Report each line of the records below that uses the word "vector".

==== Source material

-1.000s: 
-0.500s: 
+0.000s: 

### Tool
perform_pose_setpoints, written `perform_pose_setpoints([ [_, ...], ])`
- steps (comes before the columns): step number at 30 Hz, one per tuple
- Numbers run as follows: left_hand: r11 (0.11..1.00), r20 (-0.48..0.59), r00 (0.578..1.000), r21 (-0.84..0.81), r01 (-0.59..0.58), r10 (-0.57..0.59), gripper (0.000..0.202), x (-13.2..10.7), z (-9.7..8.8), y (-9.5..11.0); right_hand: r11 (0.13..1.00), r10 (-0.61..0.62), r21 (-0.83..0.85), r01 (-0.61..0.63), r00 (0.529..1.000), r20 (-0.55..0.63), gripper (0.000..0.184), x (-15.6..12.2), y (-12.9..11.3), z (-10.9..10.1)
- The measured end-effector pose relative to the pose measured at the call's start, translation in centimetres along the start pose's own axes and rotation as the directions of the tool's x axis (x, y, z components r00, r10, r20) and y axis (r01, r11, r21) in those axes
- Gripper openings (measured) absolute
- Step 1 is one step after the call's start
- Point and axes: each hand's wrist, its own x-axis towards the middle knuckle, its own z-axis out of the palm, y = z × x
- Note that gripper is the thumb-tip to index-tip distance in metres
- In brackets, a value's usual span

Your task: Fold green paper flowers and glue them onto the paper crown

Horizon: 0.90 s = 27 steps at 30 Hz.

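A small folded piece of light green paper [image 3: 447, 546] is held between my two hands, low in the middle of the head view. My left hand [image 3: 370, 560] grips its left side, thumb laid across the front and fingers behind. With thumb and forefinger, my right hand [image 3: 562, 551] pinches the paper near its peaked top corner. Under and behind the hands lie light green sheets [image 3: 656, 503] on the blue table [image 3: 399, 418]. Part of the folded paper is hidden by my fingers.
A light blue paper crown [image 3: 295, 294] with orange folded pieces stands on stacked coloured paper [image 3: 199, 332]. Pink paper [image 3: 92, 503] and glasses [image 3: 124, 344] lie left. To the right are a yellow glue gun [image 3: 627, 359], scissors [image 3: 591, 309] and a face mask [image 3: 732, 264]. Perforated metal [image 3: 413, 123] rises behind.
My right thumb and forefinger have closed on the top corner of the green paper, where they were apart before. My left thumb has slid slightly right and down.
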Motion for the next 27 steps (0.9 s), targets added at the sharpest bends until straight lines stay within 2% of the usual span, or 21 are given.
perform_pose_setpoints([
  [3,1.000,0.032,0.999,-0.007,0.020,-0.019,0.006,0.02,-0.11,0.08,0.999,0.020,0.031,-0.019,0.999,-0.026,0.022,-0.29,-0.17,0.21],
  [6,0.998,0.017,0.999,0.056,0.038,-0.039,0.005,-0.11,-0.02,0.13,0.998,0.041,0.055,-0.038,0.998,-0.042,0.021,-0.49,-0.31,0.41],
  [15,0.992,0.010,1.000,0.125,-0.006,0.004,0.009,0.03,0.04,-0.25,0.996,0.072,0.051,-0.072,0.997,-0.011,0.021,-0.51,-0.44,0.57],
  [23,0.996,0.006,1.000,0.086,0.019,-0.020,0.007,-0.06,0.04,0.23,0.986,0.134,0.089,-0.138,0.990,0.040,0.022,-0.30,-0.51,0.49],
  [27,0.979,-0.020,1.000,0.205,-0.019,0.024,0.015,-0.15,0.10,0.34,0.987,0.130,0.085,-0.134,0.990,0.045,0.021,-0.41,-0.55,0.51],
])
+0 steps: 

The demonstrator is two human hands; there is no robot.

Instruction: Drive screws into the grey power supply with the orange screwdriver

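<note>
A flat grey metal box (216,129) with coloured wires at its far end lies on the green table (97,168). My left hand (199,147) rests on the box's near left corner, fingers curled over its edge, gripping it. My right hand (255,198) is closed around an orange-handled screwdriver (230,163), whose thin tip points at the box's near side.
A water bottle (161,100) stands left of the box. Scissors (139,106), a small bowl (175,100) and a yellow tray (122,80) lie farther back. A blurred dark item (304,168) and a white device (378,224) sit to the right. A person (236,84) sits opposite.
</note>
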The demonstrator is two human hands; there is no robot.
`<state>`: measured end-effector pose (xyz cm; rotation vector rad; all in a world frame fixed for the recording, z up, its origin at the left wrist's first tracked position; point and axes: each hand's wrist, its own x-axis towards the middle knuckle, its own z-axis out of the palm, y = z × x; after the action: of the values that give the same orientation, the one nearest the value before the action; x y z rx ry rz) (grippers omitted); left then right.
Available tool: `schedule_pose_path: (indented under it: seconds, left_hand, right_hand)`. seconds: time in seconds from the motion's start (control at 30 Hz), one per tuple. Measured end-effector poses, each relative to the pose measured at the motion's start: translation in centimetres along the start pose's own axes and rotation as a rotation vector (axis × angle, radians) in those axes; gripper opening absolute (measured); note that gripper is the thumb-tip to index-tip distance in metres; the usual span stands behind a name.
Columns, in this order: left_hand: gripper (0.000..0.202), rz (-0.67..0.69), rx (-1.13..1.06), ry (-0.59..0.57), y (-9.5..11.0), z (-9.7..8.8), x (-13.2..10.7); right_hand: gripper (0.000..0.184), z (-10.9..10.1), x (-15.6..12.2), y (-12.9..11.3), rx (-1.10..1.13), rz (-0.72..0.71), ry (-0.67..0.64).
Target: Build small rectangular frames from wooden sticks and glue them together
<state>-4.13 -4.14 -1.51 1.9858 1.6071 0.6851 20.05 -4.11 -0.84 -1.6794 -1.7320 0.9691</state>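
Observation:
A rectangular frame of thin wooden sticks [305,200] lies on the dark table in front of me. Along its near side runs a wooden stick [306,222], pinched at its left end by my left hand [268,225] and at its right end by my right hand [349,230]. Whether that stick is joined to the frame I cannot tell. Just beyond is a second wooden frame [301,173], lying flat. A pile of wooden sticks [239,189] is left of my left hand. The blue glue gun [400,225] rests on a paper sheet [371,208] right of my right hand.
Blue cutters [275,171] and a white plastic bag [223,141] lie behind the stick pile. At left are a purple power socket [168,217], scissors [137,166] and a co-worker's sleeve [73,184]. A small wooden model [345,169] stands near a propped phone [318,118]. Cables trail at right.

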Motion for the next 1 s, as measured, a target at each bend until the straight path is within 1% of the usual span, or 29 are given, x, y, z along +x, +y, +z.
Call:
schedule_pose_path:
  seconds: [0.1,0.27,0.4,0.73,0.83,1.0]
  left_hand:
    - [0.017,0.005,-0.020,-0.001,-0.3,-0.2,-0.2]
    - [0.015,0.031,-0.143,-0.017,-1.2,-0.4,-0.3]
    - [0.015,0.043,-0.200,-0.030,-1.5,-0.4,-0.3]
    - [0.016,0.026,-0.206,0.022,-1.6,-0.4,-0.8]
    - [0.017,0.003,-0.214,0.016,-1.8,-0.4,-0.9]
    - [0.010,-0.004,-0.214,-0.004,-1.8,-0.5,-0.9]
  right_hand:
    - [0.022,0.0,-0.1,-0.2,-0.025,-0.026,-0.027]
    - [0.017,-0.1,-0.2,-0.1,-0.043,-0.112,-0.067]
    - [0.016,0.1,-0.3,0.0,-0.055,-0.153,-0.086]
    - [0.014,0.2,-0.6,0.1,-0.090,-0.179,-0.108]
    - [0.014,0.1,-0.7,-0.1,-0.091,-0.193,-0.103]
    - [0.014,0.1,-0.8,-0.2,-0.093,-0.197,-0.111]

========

▸ **Result below**:
`<state>`: measured end-effector pose (xyz cm; rotation vector rad; all in a world frame fixed for the recording, z up, its origin at the left wrist's first tracked position; point and axes: each hand's wrist, its own x-axis towards the middle knuckle, its own z-axis out of the palm, y = z × x; after the action: of the values that give the same orientation, the one nearest the value before the action; x y z rx ry rz) (grippers omitted); left then right.
Available tool: `schedule_pose_path: (indented under it: seconds, left_hand, right_hand)`. seconds: time in seconds from the motion's start (control at 30 Hz), one per tuple. Measured end-effector poses, each relative to the pose measured at the motion's start: translation in centimetres along the start pose's own axes and rotation as a rotation vector (axis × angle, radians) in those axes; gripper opening absolute (measured); note that gripper is the thumb-tip to index-tip distance in metres; the usual span stands behind a name.

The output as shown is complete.